Tag Archives: Jacques Plante

Quebec City

We’re in Quebec City and it’s been terrific, with our hotel so perfectly situated we find ourselves only a couple of hundred feet from the Plains of Abraham.

When I was fourteen I spent a month with a French family in St. Hyacinthe on an English-French exchange, and my new friend and I hitchhiked to Quebec City and slept in sleeping bags on the Plains of Abraham. And now I’m back.

It’s Luci’s birthday and she and I celebrated at the greatest restaurant either of us have ever been in, called Parmesan, where joie de vivre reigned supreme, and where the staff was amazing, the food was excellent, and a singer and fellow with an accordion walked around and sang old Italian songs.

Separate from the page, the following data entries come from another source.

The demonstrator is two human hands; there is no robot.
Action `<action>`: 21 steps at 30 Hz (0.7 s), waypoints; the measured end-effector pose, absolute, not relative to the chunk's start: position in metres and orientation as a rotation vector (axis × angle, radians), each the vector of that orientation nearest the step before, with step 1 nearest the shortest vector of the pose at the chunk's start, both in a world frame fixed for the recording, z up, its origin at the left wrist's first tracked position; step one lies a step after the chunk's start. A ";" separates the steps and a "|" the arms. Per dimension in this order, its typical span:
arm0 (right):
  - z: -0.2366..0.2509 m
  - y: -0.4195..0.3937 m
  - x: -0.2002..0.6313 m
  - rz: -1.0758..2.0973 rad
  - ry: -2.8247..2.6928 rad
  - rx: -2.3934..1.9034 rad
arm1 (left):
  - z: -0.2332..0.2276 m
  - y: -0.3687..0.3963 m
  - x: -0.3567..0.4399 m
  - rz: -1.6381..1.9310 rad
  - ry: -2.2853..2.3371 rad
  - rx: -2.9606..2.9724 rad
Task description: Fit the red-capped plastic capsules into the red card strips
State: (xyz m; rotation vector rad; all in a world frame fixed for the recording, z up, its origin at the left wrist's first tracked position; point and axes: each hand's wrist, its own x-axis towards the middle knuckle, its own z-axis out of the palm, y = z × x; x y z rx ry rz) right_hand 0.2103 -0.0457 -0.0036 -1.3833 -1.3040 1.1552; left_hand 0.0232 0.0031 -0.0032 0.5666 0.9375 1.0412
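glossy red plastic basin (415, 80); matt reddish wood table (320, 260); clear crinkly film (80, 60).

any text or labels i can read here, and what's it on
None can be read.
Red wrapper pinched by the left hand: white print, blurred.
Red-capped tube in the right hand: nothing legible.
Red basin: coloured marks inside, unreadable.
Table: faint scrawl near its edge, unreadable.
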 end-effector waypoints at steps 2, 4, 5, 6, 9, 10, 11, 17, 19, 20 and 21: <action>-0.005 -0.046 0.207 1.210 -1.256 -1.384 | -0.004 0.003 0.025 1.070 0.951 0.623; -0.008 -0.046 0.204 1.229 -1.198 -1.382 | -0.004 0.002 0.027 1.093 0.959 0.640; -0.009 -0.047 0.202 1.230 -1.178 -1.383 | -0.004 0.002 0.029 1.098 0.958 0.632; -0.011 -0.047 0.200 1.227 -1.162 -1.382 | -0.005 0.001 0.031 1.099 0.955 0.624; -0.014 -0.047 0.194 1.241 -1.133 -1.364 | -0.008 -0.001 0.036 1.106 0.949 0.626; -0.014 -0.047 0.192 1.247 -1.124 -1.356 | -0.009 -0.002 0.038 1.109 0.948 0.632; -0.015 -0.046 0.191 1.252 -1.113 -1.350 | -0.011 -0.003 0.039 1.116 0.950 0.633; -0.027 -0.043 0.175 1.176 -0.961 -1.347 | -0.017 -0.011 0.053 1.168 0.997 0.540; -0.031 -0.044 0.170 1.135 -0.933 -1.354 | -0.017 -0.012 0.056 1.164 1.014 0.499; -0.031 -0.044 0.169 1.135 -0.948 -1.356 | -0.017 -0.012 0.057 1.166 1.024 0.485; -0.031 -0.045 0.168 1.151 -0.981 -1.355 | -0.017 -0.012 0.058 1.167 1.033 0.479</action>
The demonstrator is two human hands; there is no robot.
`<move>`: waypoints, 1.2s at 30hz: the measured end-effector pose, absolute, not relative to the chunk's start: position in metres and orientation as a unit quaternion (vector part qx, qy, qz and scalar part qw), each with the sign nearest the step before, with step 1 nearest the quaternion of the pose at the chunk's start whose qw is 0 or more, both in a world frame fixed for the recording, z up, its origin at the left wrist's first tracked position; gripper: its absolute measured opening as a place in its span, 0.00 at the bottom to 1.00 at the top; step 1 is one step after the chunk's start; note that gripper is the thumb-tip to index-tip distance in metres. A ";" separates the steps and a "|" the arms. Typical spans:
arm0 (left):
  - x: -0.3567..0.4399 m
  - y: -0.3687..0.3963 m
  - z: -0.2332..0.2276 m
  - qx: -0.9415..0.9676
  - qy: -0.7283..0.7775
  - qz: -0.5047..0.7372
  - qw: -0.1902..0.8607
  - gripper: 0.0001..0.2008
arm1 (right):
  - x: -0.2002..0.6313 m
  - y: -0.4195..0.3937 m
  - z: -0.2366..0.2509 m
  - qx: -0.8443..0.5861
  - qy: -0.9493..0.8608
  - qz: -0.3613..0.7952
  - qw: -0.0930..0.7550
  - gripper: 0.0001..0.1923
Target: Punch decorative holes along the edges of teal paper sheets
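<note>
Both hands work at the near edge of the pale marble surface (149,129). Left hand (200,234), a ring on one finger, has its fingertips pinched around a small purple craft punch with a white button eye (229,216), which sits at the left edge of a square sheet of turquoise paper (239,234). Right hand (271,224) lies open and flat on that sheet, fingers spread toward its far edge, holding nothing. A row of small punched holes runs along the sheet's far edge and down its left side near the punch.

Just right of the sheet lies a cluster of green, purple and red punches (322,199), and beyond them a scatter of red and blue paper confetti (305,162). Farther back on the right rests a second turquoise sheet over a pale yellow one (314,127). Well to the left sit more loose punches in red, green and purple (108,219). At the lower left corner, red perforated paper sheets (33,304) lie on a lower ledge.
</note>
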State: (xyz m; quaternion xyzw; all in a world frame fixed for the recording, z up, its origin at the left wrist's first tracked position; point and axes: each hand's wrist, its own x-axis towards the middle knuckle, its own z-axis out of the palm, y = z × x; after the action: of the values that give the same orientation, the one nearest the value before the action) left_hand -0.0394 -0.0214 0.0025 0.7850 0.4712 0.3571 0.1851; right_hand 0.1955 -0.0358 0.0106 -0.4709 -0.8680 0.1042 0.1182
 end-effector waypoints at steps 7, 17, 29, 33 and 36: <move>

It was like being serenaded by Dean Martin and Perry Como.

We never stopped smiling and laughing for the two or three hours we were in Parmesan. Usually being in restaurants is fairly serious business.

We’ve already staked out a nearby Irish pub to watch the Habs-Rangers game tonight, after walking in and an employee showed us around and told us where the best TV viewing is.

And I hope I don’t sound like I’m boasting, but since my teens I’ve been saying exactly what Jacques Plante said in describing the nice time he had in Toronto when he played for the Leafs in the early-1970s:

“Maybe that’s been the trouble in our country; we just don’t get around and meet the neighbours in other provinces.”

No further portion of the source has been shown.